そもそも、今回の日銀の見通しも、「通商交渉が一定進展しつつ、ある程度の関税政策が残る」という前提で作成されたというのですから、むしろ下振れリスクを警戒すべき見通しです。その意味では、年内どころか、来年に利上げができる、具体的なイメージなどないに等しいと言えるでしょう。


消えた「賃金と物価の好循環」

今回の日銀の見通しでは、基本的見解の文章の中から、「賃金と物価の好循環」という言葉がなくなりました。成長や企業収益が下押しされることが明白な時に、そうした言葉は適さないと判断したのでしょうか。


植田総裁は、これまでの「誤算」として、去年の半ばから再び食料品の価格上昇が目立ってきたこと、賃金上昇のサービス価格への波及が思ったほど伸びなかったことの、2つを具体的に挙げ、「好循環」実現の遅れを認めざるを得ませんでした。

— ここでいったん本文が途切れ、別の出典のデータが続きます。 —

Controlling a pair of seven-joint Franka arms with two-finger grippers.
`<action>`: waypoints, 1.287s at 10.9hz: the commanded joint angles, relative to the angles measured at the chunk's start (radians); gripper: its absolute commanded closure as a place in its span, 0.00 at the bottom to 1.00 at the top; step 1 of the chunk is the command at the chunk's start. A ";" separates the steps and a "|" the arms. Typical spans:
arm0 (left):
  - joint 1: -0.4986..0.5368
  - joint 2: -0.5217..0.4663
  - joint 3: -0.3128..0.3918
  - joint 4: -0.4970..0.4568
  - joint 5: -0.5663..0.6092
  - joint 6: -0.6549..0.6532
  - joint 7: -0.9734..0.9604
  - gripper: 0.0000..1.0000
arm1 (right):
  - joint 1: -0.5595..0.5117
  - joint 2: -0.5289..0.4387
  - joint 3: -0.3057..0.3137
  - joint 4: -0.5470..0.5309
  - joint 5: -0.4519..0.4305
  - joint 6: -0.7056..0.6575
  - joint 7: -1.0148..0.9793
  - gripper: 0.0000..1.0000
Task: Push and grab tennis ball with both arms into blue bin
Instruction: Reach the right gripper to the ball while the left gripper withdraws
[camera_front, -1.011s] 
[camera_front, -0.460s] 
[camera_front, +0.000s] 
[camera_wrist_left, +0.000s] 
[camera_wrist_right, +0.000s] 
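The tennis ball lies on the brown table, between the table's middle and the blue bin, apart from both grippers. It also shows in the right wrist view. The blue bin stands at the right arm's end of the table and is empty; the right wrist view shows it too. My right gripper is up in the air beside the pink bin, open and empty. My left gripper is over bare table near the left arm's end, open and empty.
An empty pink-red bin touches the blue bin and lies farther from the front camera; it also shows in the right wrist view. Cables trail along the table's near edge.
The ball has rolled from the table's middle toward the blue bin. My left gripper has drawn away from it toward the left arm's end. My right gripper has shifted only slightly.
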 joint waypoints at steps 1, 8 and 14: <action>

しかし、食料品価格の再高騰は、去年再び円安が加速したことの影響が大きく、そうしたコストプッシュによるインフレ加速が実質賃金マイナスを招きました。そして実質賃金の伸び悩みが、サービス価格の価格転嫁を遅らせていると言えるのではないでしょうか。


だとすれば、それは、金融正常化の遅れなど日銀の政策運営にも責任の一端があると言うことです。利上げ開始が遅れ、そのペースも遅いことが、円安を通じて、「好循環」の芽を摘んだ面はなかったのでしょうか。


すべて「トランプのせい」では済まされない

バブルの生成、崩壊以降、日本のマクロ経済運営は、いわば失敗を重ねてきました。マクロ経済政策の司令塔がないばかりか、調整機能が弱く、財務省や日銀を筆頭に、それぞれの組織が、その組織論理で動き、仮に善意であっても、結果的に「合成の誤謬」や、「アクセルとブレーキ」になった例は、多々あります。


仮に、これで「利上げ終了」となり、「賃金と物価の好循環」が雲散霧消してしまうことになれば、なんと、もったいないことでしょう。デフレ脱却や経済正常化を実現する、またとない機会を、みすみす失うことがないようにする対応力が求められています。


すべてを「トランプのせい」にしてしまうのは、あまりに情けないことです。